Pull every line containing the word "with" out of the material below.
- - - -
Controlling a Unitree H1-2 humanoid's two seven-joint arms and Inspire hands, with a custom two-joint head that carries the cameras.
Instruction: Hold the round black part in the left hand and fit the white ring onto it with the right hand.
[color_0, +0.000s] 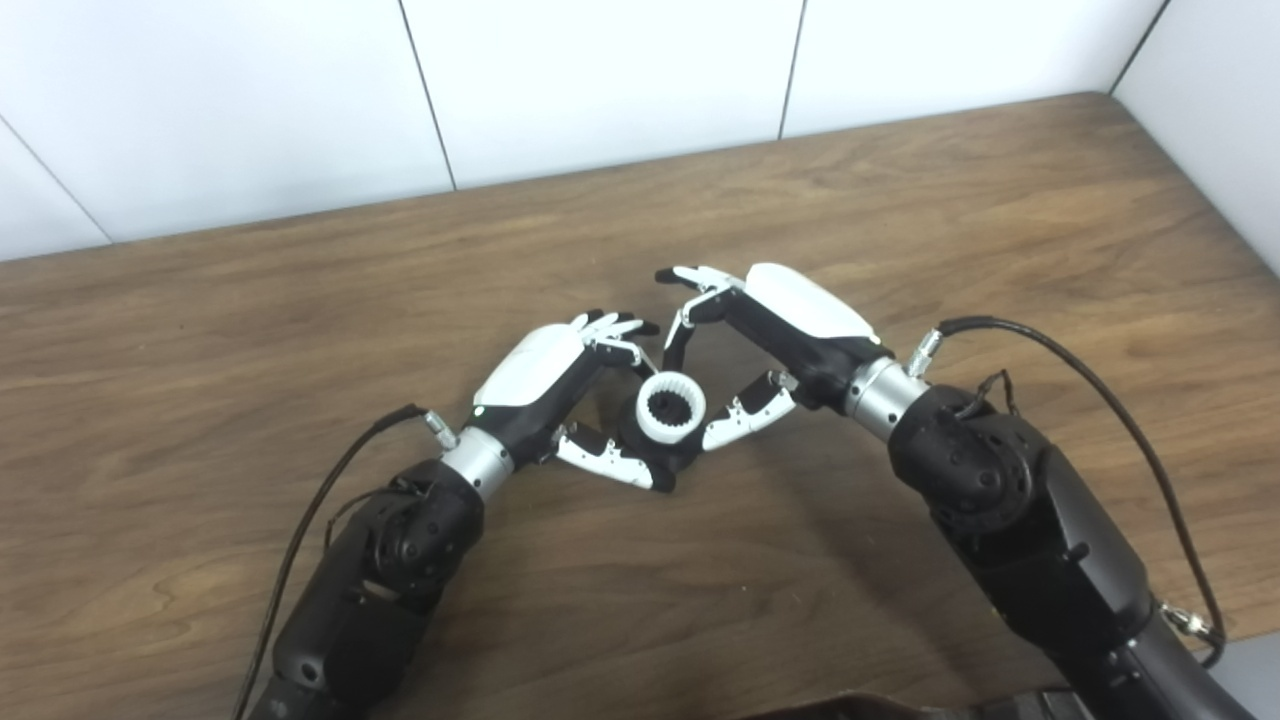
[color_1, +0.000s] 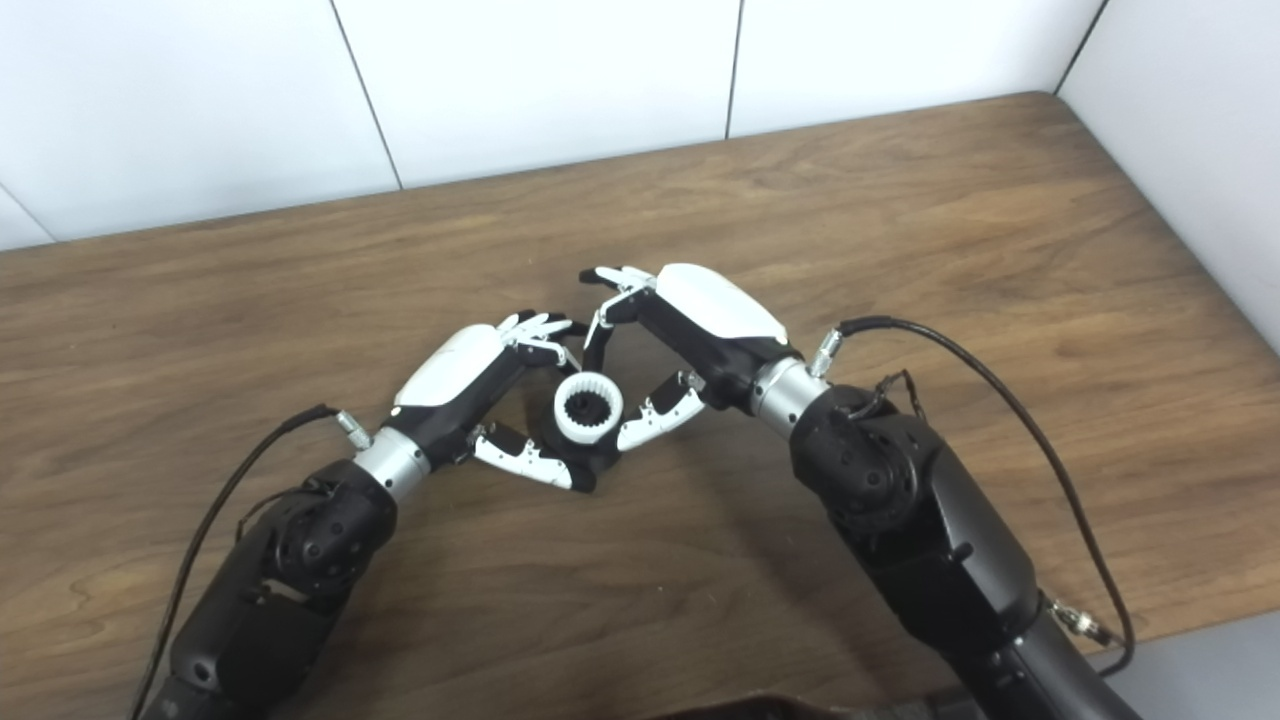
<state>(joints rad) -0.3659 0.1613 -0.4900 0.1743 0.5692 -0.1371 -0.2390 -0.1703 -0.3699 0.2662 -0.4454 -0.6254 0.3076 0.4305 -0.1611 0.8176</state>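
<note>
The white ring (color_0: 671, 406) sits on top of the round black part (color_0: 650, 440), its toothed inner edge showing around a dark centre, low over the middle of the wooden bench (color_0: 300, 330). Only a little of the black part shows, below and around the ring. The left hand (color_0: 555, 395) grips that black part: its thumb runs underneath and in front, and its fingers (color_0: 612, 328) curl over from behind, so the part is cupped between them. The right hand (color_0: 770, 345) comes in from the other side. Its thumb touches or nearly touches the ring's right edge, and its fingers (color_0: 692, 280) arch above and behind the ring, bent but apart. I cannot tell whether this hand pinches the ring or merely rests beside it. The two hands meet fingertip to fingertip above the ring. Black cables (color_0: 1100, 400) loop out from each wrist. White wall panels (color_0: 600, 80) stand behind the bench.
</note>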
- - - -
■ **Problem solution**:
Controlling a Unitree H1-2 humanoid's two seven-joint arms and Inspire hands, with a custom two-joint head that carries the cameras.
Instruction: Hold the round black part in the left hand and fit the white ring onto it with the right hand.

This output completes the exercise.